**WHAT YOU HAVE TO DO:**
All of the data should be restated word for word, with the pictures omitted.

──────── INFORMATION SHOWN ────────

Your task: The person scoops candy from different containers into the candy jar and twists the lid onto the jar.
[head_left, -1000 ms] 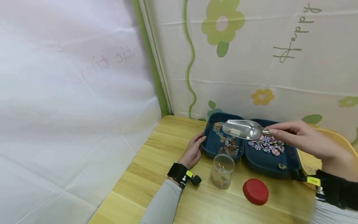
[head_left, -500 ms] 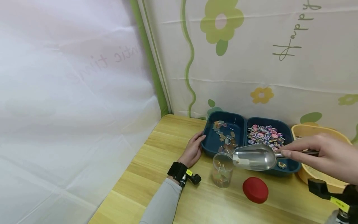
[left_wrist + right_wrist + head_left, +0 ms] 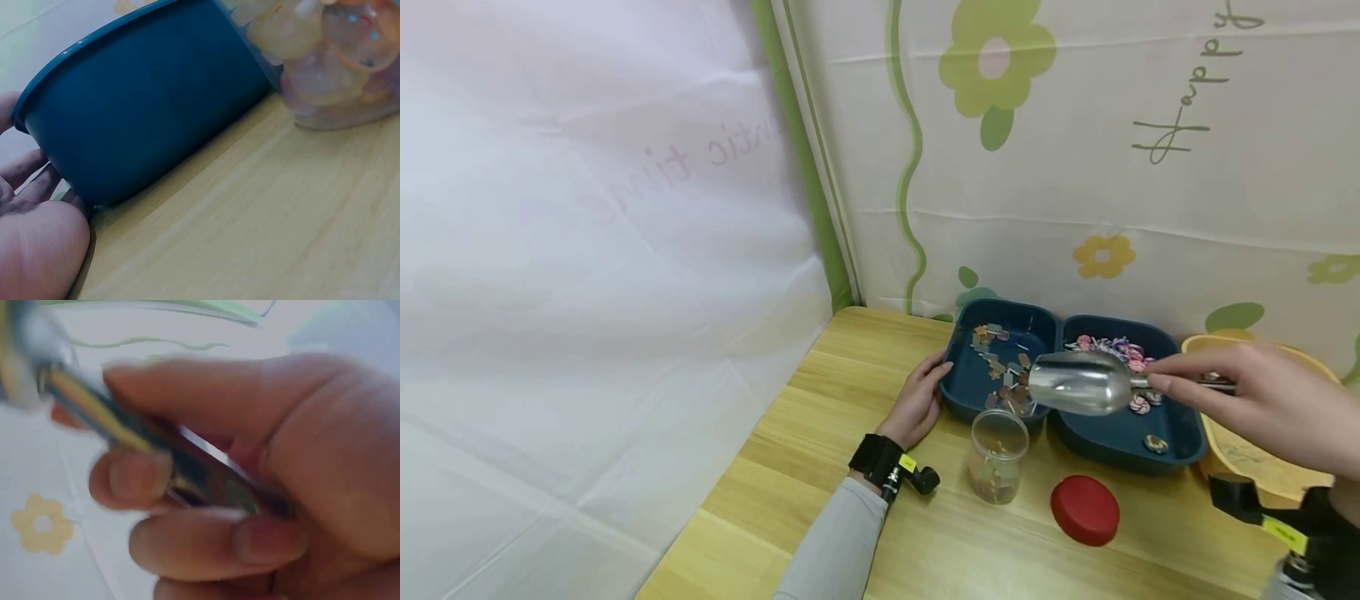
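Observation:
My right hand (image 3: 1247,400) grips the thin handle of a metal scoop (image 3: 1078,383), held above the two dark blue trays. The scoop's rounded outer side faces the camera, and its inside is hidden. Thumb and curled fingers close round the handle (image 3: 187,459) in the blurred right wrist view. My left hand (image 3: 917,400) holds the left end of the left tray (image 3: 958,379), thumb at its rim. That tray contains small brown and grey stick-shaped charms (image 3: 996,367). Just in front stands a clear, lidless plastic cup (image 3: 998,458) with colourful translucent pieces (image 3: 331,75) at the bottom.
A red lid (image 3: 1085,510) lies to the right of the cup. Swirl lollipop charms (image 3: 1138,404) sit in the right blue tray (image 3: 1120,446). Farther right is a yellow tray (image 3: 1247,467), partly behind my right hand. A printed curtain (image 3: 1037,192) hangs behind the table.
The scoop has come down and right from above the left tray to beside the cup, then risen slightly and turned its outer side up. My left hand has stayed on the tray.

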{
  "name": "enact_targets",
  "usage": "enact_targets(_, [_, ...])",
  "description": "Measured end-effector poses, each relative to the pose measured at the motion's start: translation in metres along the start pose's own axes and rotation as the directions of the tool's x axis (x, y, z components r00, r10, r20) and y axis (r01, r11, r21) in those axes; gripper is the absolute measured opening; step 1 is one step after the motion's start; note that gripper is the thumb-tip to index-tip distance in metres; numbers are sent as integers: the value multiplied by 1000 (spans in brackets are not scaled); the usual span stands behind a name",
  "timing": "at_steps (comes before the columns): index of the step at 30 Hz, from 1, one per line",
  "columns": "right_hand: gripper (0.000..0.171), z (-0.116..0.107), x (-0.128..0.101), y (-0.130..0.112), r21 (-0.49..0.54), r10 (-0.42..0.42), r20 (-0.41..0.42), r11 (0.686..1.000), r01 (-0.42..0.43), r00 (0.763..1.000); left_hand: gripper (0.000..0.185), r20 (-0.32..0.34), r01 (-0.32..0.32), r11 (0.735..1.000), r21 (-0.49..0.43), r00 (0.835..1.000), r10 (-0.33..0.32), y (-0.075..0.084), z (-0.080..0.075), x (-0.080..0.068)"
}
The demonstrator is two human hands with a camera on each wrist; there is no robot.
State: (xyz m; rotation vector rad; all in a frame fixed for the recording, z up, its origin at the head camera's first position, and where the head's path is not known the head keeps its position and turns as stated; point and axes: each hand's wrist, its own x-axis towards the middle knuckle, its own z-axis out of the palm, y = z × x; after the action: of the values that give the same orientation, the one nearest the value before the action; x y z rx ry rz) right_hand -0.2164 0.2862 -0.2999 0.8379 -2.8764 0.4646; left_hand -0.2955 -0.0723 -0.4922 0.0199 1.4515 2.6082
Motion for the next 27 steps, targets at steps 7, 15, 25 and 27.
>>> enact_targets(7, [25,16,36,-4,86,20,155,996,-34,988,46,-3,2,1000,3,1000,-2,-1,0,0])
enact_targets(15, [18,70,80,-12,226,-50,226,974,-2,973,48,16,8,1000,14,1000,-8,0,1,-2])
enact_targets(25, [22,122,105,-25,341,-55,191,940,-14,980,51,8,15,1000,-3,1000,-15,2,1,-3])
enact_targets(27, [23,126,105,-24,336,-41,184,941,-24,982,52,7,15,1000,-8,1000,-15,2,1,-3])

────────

**ANSWER FOR THE TASK:**
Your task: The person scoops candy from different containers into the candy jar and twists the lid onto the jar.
[head_left, -1000 ms] 
[head_left, -500 ms] 
[left_wrist + right_wrist + head_left, +0 ms] 
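Observation:
My right hand (image 3: 1247,400) grips the thin handle of a metal scoop (image 3: 1078,383), held above the two dark blue trays. The scoop's rounded outer side faces the camera, and its inside is hidden. Thumb and curled fingers close round the handle (image 3: 187,459) in the blurred right wrist view. My left hand (image 3: 917,400) holds the left end of the left tray (image 3: 958,379), thumb at its rim. That tray contains small brown and grey stick-shaped charms (image 3: 996,367). Just in front stands a clear, lidless plastic cup (image 3: 998,458) with colourful translucent pieces (image 3: 331,75) at the bottom.
A red lid (image 3: 1085,510) lies to the right of the cup. Swirl lollipop charms (image 3: 1138,404) sit in the right blue tray (image 3: 1120,446). Farther right is a yellow tray (image 3: 1247,467), partly behind my right hand. A printed curtain (image 3: 1037,192) hangs behind the table.
The scoop has come down and right from above the left tray to beside the cup, then risen slightly and turned its outer side up. My left hand has stayed on the tray.
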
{
  "name": "enact_targets",
  "usage": "enact_targets(_, [_, ...])",
  "description": "Measured end-effector poses, each relative to the pose measured at the motion's start: translation in metres along the start pose's own axes and rotation as the directions of the tool's x axis (x, y, z components r00, r10, r20) and y axis (r01, r11, r21) in those axes; gripper is the absolute measured opening; step 1 is one step after the motion's start; note that gripper is the thumb-tip to index-tip distance in metres; numbers are sent as integers: the value multiplied by 1000 (spans in brackets are not scaled); the usual span stands behind a name",
  "timing": "at_steps (comes before the columns): index of the step at 30 Hz, from 1, one per line",
  "columns": "right_hand: gripper (0.000..0.171), z (-0.116..0.107), x (-0.128..0.101), y (-0.130..0.112), r21 (-0.49..0.54), r10 (-0.42..0.42), r20 (-0.41..0.42), r11 (0.686..1.000), r01 (-0.42..0.43), r00 (0.763..1.000); left_hand: gripper (0.000..0.185), r20 (-0.32..0.34), r01 (-0.32..0.32), r11 (0.735..1.000), r21 (-0.49..0.43), r00 (0.835..1.000), r10 (-0.33..0.32), y (-0.075..0.084), z (-0.080..0.075), x (-0.080..0.068)"
}
The demonstrator is two human hands with a camera on each wrist; there is no robot.
State: (xyz m; rotation vector rad; all in a frame fixed for the recording, z up, its origin at the head camera's first position, and where the head's path is not known the head keeps its position and turns as stated; point and axes: each hand's wrist, its own x-axis towards the middle knuckle, its own z-axis out of the palm, y = z × x; after the action: of the values that give the same orientation, the one nearest the value before the action; x y z rx ry rz) right_hand -0.2164 0.2862 -0.2999 0.8379 -2.8764 0.4646; left_hand -0.2955 -0.0723 -0.4922 0.0199 1.4515 2.6082
Motion for the next 27 steps, targets at steps 7, 15, 25 and 27.
>>> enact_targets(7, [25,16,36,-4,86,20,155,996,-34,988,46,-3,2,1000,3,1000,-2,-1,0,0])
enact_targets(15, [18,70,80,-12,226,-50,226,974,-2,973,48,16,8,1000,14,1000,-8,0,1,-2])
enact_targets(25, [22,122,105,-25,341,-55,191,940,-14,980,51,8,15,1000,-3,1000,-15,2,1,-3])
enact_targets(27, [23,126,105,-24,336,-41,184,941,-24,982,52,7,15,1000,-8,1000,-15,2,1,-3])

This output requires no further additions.